Oxford University researcher Turkay Nefes has focused his work on conspiracy theories, especially anti-Semitic ones. Although he acknowledges the contribution of a comparative work between so many countries like this, he argues that the conspiracy is only of extremists. In fact, he writes in an email: “Some studies, like mine, do not suggest that [las teorías conspirativas] concentrate on the political extremes. Still, given that the big political parties are more likely to wield power, Nefes acknowledges that “they are more likely to have first-hand experience of how government works compared to the extremes, who may never have been in political positions.” of power”. In other words, “they are more likely to know that the conspiracy theories are not correct.”

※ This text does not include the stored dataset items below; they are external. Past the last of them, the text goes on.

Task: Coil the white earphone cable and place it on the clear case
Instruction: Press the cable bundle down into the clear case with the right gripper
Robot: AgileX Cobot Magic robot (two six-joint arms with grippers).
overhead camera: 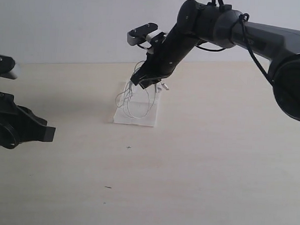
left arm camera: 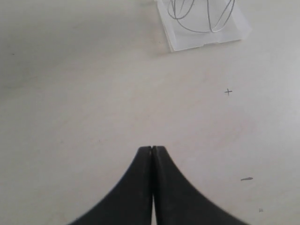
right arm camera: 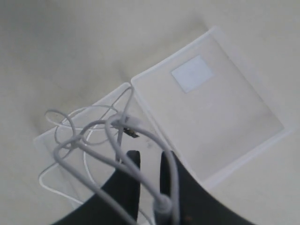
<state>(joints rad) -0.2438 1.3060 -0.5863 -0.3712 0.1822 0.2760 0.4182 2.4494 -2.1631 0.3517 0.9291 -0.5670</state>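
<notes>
Two claws: right claw (overhead camera: 147,82) pinching white earphone cable (overhead camera: 135,99) over clear case (overhead camera: 150,118); left claw (left arm camera: 152,149) pressed together.

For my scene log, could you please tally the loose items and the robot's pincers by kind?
White earphone cable: 1
Clear case: 1
Pincers: 2, the left pincer and the right pincer
Total: 4

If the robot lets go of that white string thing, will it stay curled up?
Probably not neatly. The white earphone cable hangs in loose, floppy loops from the right pincer, so it may spring wider. It looks very light and could slide off the smooth clear case.
</notes>
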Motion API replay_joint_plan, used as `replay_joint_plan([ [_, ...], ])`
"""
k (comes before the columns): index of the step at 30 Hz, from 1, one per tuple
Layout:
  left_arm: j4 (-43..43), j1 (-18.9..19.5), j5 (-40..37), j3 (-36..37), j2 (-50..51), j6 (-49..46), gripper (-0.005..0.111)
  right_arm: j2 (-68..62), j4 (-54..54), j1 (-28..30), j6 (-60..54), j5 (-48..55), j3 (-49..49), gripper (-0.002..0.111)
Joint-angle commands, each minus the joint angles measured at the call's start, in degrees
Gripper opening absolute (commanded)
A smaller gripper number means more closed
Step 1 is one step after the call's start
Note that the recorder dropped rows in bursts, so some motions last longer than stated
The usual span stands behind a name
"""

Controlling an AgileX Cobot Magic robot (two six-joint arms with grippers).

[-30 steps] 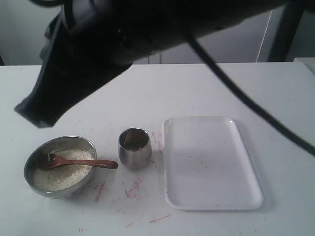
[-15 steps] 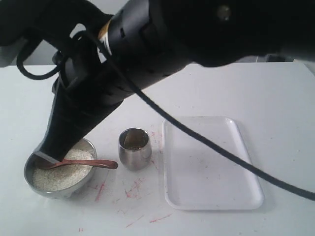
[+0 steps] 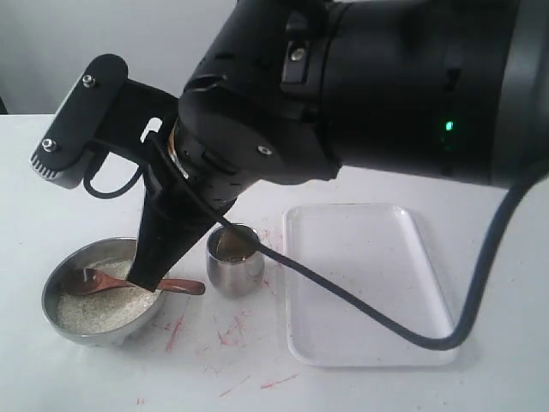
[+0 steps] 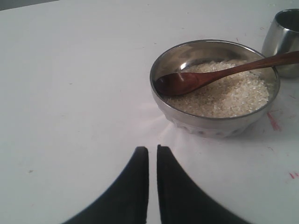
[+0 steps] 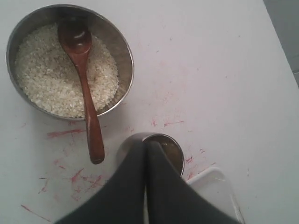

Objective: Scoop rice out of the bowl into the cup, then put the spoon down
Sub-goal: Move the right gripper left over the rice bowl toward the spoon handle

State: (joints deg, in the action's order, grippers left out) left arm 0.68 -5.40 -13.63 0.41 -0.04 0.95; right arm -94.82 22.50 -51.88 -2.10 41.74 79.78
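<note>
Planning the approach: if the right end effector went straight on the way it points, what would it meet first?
Probably the spoon handle where it crosses the bowl rim; the shut right end effector points down there, though depth is uncertain.

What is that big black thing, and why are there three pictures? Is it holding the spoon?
The big black thing is a robot arm. The robot has two arms, each ending in a gripper, like a pinching hand. One picture is from a camera watching the table. The other two come from little cameras on the wrists, so each shows its own gripper: the left gripper and the right gripper. Both are pinched shut and hold nothing. On the white table sit a steel bowl of rice, a small steel cup and a white tray. The wooden spoon rests in the bowl, its handle poking over the rim. Nobody holds it yet.
</note>
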Motion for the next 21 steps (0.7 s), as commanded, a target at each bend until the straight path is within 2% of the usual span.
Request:
replay_joint_plan([
  [1, 0.5, 0.1, 0.0, -0.4, 0.0, 0.1, 0.014, -1.3, 0.5, -0.1, -0.9, 0.7, -0.2, 0.0],
  [5, 0.5, 0.1, 0.0, -0.4, 0.0, 0.1, 0.014, -3.5, -1.5, -0.1, -1.0, 1.8, -0.2, 0.0],
  [11, 0.5, 0.1, 0.0, -0.4, 0.0, 0.1, 0.014, -7.2, -14.8, 0.1, -12.4, 3.0, -0.2, 0.0],
  [13, 0.5, 0.1, 0.0, -0.4, 0.0, 0.1, 0.014, -7.5, -20.4, 1.0, -20.7, 3.8, -0.2, 0.0],
  [17, 0.5, 0.1, 0.0, -0.4, 0.0, 0.1, 0.014, -8.0, -32.9, 5.1, -32.6, 5.2, -0.2, 0.0],
  [21, 0.5, 0.1, 0.0, -0.4, 0.0, 0.1, 0.014, -8.2, -37.4, 9.9, -34.1, 5.4, -0.2, 0.0],
])
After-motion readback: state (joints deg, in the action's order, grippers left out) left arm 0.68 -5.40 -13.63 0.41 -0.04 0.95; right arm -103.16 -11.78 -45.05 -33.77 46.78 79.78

In the study by Imhoff, Gualda and others, some elements that share conspiracy theories and extreme ideologies are reflected: on the one hand, their Manichean vision of a world in black and white, divided between good and bad; on the other, a reduction in social, economic, or political complexity. In his conclusions, one of the explanations for this connection would be that extreme political positions rarely reach power and “the conspiratorial mentality would be a reaction to the fact that one’s own political ideas are not part of the dominant politics.”
However, Nefes, also a researcher at the Institute of Policies and Public Goods of the CSIC, maintains that, “being ideology relevant, we cannot associate conspiracy theories only with certain ideological groups, such as extremists. Likewise, we cannot associate it only with political parties that lost elections, as used by some governments. It’s a pretty complicated relationship, which depends on contextual factors.”
The key to this apparent resurgence of conspiracy theories would go beyond politics. As Butter wrote in his book and the authors of the study repeat, these types of ideas fulfill an interpretive function of the world, of the complex current reality. In this, they function as religious beliefs did in the past. But Butter limits its scope: “Conspiracy theories have partially replaced religion in the sense that they serve the same functions, but now we know that they get along very well with religions. Let us think of evangelical or Islamist circles. If it were only a matter of replacing religion, they would be more widespread in the most secularized countries, and it is not like that”.